* Task details
From the line with "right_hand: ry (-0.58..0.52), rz" through the line with "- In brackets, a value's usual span", repeat the entries verbatim, both end lines included, and add nothing.

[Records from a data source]

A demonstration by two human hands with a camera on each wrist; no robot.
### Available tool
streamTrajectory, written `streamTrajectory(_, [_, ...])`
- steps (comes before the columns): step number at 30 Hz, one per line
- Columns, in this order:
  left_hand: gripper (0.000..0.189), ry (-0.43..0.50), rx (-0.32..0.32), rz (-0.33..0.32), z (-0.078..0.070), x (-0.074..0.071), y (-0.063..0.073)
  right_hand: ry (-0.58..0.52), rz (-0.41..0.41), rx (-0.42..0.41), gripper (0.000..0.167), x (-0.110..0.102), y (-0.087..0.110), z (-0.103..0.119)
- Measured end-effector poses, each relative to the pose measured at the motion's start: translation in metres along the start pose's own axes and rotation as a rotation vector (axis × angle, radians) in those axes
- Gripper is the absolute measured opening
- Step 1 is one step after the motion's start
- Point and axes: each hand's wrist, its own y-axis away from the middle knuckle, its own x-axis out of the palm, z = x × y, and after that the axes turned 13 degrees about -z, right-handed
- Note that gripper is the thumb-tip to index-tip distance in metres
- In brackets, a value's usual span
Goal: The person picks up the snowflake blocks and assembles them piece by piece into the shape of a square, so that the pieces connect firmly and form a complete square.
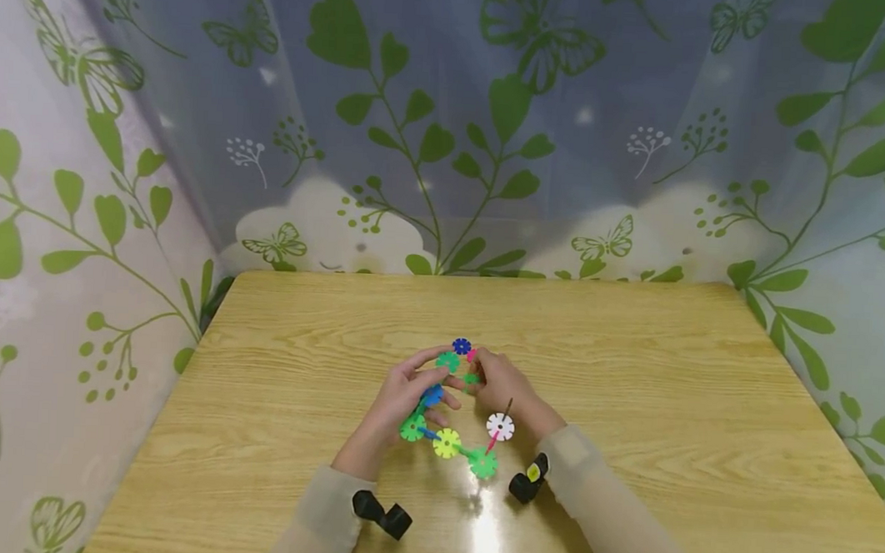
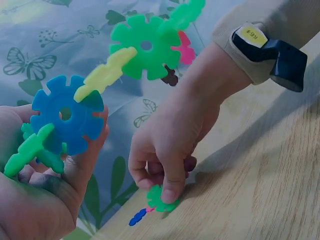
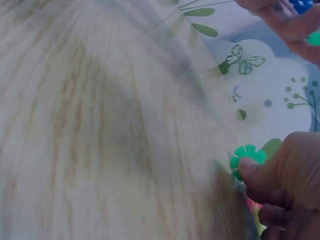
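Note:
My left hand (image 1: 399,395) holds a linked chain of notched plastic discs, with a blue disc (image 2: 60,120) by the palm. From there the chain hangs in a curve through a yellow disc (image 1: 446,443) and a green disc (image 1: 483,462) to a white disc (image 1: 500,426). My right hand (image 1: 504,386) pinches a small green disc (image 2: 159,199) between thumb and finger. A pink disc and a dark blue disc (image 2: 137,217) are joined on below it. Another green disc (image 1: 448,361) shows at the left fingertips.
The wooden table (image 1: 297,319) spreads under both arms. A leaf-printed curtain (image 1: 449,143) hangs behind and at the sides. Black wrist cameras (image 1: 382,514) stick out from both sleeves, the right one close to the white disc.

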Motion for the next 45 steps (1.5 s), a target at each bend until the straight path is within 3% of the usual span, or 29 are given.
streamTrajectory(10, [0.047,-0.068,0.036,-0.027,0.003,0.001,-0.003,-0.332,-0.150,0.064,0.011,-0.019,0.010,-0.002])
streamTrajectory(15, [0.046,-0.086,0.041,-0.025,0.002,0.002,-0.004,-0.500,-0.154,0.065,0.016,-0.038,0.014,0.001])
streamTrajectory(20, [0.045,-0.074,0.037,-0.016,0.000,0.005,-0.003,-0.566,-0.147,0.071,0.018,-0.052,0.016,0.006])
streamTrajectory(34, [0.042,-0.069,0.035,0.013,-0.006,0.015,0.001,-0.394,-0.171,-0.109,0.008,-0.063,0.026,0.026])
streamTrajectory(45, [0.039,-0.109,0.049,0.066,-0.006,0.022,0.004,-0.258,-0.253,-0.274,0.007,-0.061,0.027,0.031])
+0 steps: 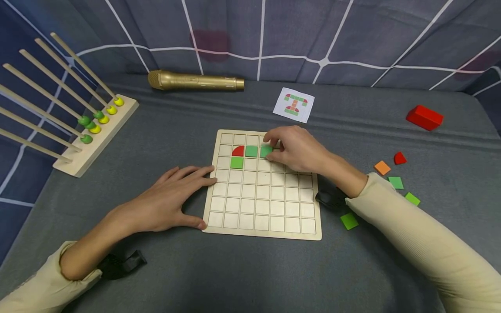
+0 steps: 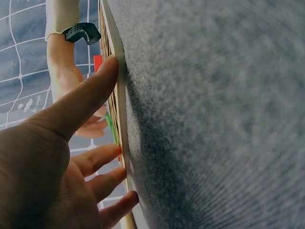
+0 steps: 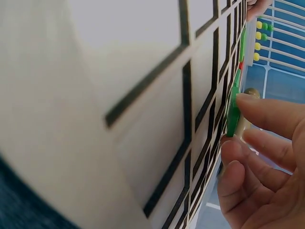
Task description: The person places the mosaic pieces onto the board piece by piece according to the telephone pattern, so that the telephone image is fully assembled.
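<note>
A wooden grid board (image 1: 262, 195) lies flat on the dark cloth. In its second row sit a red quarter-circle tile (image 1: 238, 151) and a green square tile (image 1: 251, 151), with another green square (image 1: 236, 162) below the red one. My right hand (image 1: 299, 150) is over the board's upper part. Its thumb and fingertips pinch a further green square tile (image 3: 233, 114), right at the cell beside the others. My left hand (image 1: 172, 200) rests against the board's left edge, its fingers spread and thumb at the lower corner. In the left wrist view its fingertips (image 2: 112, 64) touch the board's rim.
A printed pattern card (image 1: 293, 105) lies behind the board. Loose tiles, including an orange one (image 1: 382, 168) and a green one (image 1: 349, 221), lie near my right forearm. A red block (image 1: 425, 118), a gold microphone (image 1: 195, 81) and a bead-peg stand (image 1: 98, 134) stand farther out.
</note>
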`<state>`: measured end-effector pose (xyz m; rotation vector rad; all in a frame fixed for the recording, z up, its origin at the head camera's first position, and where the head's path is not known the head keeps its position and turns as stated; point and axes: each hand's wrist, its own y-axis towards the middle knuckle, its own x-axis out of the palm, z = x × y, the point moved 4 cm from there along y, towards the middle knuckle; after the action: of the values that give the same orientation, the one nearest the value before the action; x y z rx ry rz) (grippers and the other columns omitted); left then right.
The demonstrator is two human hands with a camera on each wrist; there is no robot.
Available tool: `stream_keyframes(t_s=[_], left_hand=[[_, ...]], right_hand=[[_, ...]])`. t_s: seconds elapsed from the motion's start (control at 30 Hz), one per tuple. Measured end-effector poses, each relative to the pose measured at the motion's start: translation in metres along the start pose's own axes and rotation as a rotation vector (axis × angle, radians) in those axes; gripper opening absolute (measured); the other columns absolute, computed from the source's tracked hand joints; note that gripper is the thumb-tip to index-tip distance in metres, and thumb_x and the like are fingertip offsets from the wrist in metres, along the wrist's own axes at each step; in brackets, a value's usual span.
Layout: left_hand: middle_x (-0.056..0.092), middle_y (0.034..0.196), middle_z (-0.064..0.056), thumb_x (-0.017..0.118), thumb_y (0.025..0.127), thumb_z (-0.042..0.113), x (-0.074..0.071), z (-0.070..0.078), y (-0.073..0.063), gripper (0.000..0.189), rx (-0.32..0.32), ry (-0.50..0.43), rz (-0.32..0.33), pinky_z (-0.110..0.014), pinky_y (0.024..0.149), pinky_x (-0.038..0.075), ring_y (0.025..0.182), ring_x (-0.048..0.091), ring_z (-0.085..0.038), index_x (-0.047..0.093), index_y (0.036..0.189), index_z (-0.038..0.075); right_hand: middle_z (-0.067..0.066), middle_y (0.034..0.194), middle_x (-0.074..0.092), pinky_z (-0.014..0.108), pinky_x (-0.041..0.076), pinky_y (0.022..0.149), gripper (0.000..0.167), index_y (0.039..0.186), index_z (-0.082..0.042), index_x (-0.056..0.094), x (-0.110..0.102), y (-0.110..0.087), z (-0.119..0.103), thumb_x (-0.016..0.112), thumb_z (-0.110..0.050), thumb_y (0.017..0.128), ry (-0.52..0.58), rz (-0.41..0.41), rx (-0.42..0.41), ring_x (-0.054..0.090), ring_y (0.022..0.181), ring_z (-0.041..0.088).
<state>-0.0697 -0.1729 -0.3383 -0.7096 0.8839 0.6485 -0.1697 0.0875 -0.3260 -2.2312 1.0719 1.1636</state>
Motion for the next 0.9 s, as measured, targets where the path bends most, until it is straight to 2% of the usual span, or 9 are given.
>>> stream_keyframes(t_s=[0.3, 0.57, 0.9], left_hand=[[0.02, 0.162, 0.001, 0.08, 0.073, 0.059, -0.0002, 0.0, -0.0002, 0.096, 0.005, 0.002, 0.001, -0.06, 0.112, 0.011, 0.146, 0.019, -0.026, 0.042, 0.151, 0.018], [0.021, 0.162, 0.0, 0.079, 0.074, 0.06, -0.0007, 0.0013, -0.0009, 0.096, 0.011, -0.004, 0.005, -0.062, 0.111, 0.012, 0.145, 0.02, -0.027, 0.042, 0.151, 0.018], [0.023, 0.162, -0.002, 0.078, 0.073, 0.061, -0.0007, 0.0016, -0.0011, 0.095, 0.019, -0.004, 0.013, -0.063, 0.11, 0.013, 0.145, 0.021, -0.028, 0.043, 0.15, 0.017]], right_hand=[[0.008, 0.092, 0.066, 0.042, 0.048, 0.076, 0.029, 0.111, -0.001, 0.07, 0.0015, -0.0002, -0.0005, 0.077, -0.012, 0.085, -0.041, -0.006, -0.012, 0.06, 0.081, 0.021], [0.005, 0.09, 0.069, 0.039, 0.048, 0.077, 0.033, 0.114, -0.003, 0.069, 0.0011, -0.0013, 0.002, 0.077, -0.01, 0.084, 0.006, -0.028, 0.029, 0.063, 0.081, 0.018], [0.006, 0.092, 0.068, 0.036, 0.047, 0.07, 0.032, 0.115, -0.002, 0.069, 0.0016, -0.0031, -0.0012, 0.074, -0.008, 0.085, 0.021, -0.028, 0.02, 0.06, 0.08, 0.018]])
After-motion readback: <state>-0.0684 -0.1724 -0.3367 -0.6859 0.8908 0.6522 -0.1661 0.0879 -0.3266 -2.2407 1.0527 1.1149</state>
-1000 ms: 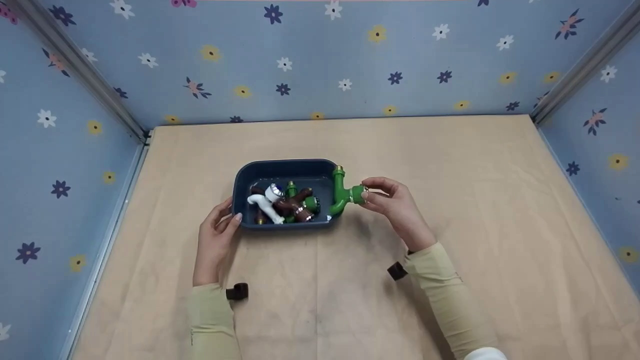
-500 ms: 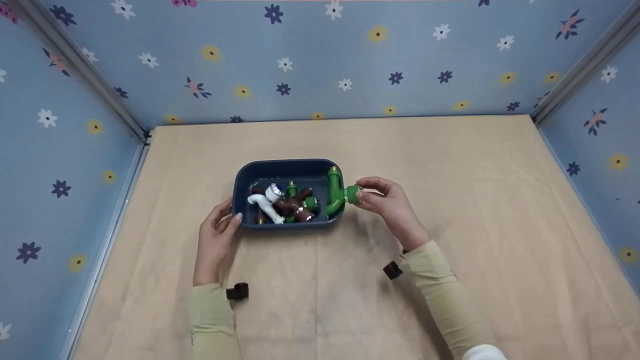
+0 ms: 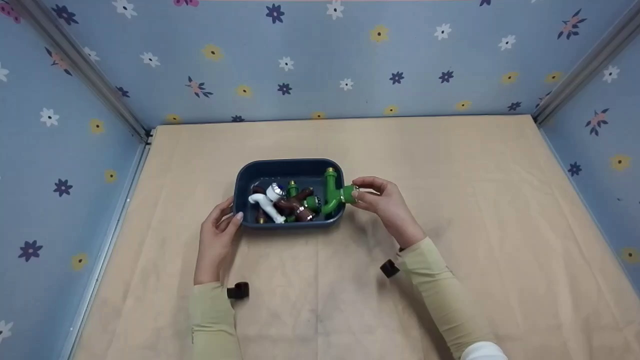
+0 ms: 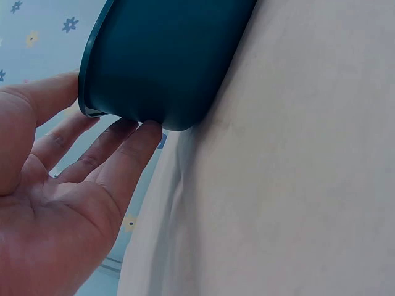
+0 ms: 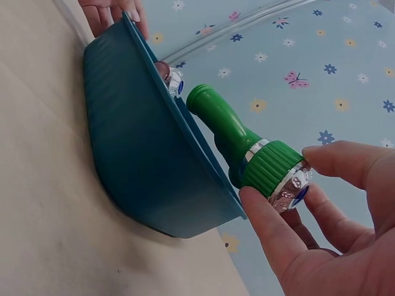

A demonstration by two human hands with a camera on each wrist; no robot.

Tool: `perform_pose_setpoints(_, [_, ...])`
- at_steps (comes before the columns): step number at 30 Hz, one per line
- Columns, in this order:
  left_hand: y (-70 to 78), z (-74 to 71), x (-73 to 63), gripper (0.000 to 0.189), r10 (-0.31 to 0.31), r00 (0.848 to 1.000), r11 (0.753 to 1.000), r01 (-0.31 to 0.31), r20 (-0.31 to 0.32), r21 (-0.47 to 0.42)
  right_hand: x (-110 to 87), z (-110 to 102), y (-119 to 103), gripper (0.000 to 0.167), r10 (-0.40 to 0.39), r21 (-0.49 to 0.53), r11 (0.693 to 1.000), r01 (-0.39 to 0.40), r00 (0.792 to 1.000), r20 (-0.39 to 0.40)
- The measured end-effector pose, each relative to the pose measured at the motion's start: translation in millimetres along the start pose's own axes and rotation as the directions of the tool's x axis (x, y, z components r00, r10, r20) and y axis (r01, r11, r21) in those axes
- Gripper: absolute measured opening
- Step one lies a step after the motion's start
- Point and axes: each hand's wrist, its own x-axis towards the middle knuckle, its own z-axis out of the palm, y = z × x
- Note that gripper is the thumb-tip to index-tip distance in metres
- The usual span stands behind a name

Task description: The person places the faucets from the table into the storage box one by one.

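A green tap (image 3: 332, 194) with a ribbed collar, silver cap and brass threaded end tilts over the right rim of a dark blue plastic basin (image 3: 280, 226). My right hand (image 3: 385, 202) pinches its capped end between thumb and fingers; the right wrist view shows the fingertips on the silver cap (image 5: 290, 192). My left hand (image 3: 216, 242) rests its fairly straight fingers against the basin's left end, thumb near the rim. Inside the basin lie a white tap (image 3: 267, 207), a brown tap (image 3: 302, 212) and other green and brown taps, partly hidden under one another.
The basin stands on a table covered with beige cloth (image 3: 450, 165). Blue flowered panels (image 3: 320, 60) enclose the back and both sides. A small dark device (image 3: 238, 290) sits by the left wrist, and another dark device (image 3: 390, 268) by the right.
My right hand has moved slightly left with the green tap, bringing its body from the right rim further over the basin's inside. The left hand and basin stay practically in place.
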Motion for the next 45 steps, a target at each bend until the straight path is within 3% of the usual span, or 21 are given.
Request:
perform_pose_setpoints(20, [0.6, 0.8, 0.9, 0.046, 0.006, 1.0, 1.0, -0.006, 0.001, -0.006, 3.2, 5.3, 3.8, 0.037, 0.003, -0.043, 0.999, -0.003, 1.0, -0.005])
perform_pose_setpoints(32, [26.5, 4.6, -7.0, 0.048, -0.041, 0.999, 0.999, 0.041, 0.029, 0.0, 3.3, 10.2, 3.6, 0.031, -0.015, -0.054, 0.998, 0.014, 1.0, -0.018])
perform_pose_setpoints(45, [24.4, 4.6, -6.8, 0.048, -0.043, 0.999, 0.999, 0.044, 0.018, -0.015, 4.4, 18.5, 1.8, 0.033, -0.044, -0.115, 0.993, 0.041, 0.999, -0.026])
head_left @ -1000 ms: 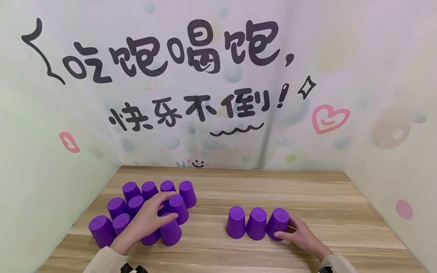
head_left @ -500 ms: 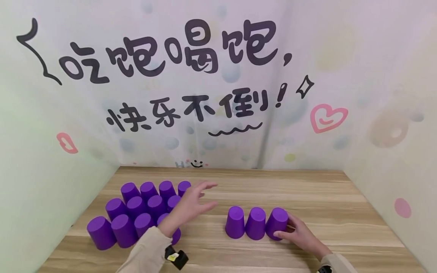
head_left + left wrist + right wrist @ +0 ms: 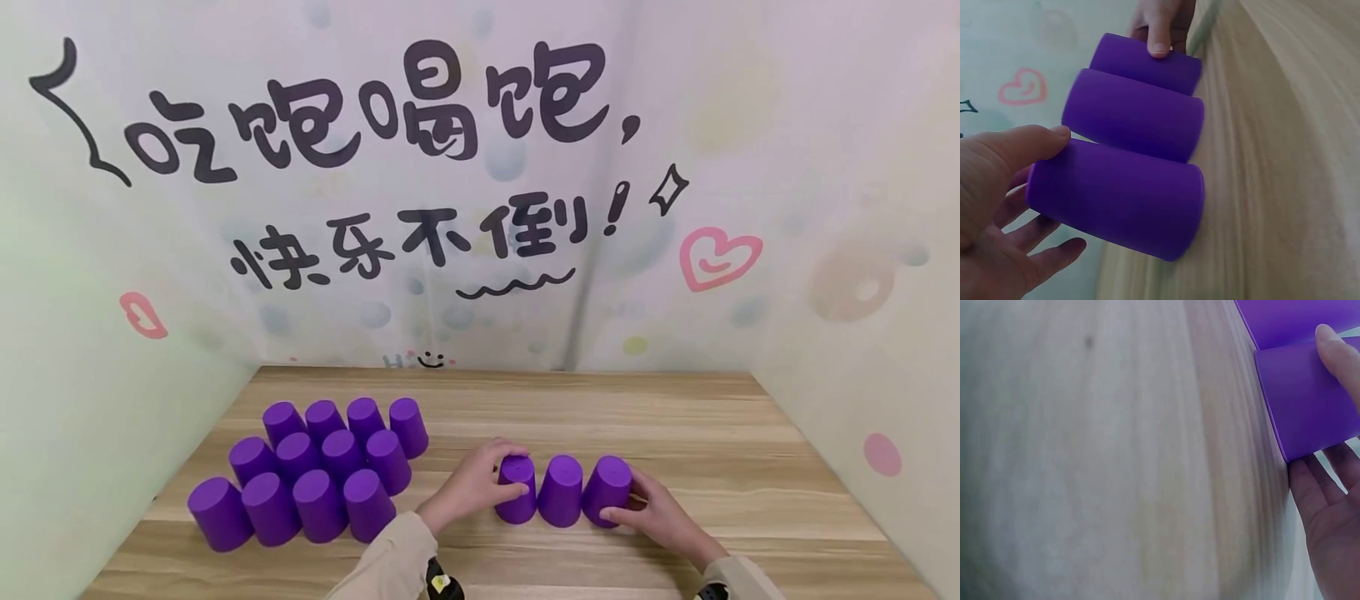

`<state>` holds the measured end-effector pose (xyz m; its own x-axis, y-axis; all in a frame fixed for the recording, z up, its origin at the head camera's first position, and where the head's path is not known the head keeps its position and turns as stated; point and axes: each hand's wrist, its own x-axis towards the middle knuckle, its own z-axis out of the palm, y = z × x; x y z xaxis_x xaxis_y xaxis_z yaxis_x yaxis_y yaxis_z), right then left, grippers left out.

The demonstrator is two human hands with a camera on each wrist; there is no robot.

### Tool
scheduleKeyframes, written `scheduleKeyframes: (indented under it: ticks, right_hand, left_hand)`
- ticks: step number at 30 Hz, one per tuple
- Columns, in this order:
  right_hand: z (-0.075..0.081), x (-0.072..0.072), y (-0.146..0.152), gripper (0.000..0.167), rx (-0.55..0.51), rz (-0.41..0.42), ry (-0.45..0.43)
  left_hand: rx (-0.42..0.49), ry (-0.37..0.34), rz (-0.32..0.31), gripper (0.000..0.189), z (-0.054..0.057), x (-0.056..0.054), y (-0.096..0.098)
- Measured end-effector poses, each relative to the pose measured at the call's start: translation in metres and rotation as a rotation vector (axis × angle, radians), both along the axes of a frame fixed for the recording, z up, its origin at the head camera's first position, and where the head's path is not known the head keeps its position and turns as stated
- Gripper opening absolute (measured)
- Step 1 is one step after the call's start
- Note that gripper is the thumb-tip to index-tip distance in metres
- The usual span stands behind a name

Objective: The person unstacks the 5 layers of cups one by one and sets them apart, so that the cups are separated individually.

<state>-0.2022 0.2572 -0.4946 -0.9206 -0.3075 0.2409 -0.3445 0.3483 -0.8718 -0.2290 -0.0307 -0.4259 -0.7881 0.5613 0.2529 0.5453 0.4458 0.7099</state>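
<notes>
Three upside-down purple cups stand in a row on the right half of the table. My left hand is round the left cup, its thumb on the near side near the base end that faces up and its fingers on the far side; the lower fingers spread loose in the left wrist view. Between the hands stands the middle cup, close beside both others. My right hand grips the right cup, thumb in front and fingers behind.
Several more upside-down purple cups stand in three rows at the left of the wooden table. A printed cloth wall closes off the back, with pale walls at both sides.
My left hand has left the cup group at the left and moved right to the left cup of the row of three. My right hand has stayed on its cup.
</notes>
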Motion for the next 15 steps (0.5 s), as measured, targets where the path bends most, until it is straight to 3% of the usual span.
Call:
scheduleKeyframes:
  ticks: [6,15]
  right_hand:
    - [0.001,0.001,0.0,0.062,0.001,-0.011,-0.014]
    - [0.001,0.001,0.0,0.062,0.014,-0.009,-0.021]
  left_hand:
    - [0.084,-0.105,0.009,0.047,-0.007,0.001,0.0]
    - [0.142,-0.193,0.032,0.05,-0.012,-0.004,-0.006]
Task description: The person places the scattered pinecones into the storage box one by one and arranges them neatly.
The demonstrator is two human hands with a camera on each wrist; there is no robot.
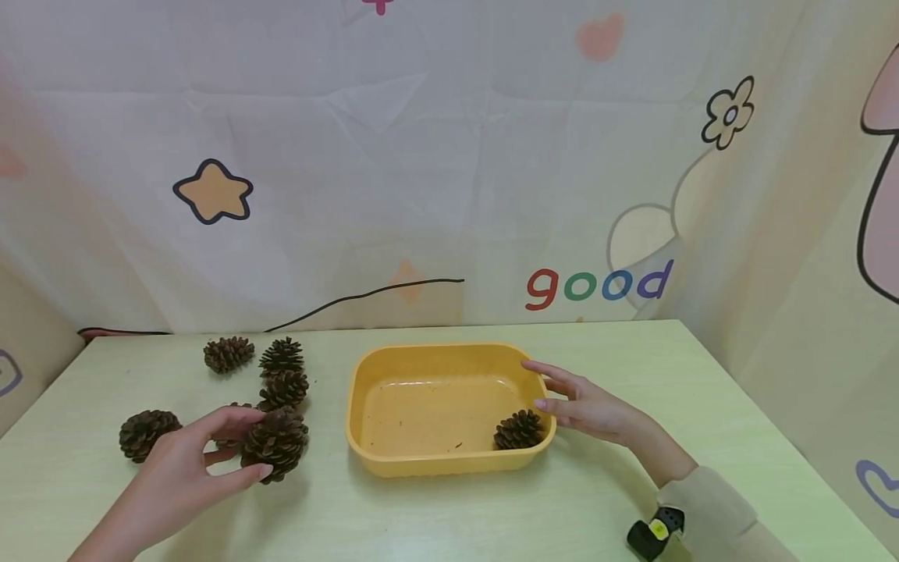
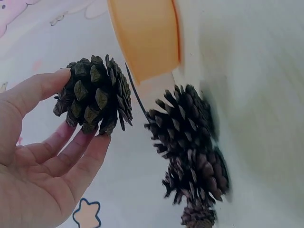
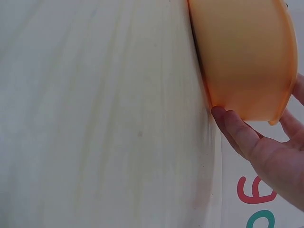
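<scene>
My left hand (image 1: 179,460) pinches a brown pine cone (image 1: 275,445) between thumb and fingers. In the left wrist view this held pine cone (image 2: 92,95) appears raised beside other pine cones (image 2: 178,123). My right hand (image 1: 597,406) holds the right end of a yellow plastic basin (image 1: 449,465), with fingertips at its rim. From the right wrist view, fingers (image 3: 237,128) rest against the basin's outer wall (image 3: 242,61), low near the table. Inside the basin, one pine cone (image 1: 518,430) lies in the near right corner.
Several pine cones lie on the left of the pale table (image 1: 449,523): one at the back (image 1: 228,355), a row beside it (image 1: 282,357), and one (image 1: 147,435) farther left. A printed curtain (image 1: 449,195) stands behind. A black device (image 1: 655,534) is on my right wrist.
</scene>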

* Your response
  right_hand: ry (-0.58..0.52), rz (-0.41..0.41), rx (-0.42..0.41), gripper (0.000..0.167), x (-0.110..0.102), y (-0.087..0.110), z (-0.103..0.119)
- Measured end-effector poses, each relative to the pose measured at the motion's start: translation in metres along the start pose's own axes and rotation as a rotation vector (axis × angle, radians) in those axes
- Gripper is the absolute measured opening
- Step 1 is one step after the motion's start
- Point and axes: each hand's wrist, its own y-axis away from the middle knuckle, its own x-axis out of the palm, z = x × y, and after that the axes turned 13 degrees about -z, right-handed
- Note that gripper is the thumb-tip to index-tip distance in metres
- In brackets, a value's usual span

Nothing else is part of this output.